Heyecan güzeldi ama gürül gürül konuşması gerektiği yerde bazen sükût, cepheyi inleten münferit çığlıktan daha kalıcı tesir icra edecekti.
Aynı zamanda mü’min, akıl ve muhakemesiyle hissiyatını kontrol altına alabilen irade insanı demekti ve bunca bâdireye rağmen, “Allah’ım! Sen kavmimi bağışla; çünkü onlar bilmiyorlar!” diye dua eden Resûlullah’ın (sallallahu aleyhi ve sellem) duruşu, bu manada çok şey ifade ediyordu.
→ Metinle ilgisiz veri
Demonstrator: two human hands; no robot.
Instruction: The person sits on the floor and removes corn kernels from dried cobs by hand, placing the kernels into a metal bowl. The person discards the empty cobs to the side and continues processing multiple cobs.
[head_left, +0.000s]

Ve, o gün kimin, hangi duruşunun isabetli olduğunu tescil eden yine Kur’ân oldu:
“Muhammed, sadece Resûldür, elçidir. Nitekim ondan önce de nice Resûller gelip geçmiştir. Şayet O, ölür ya da öldürülürse, siz hemen gerisin geriye dinden mi döneceksiniz? Kim geri döner ve dinden çıkarsa, bilsin ki Allah’a asla zarar veremez. Ama Allah, hidayetin kadrini bilip şükredenleri bol bol mükafatlandıracaktır.”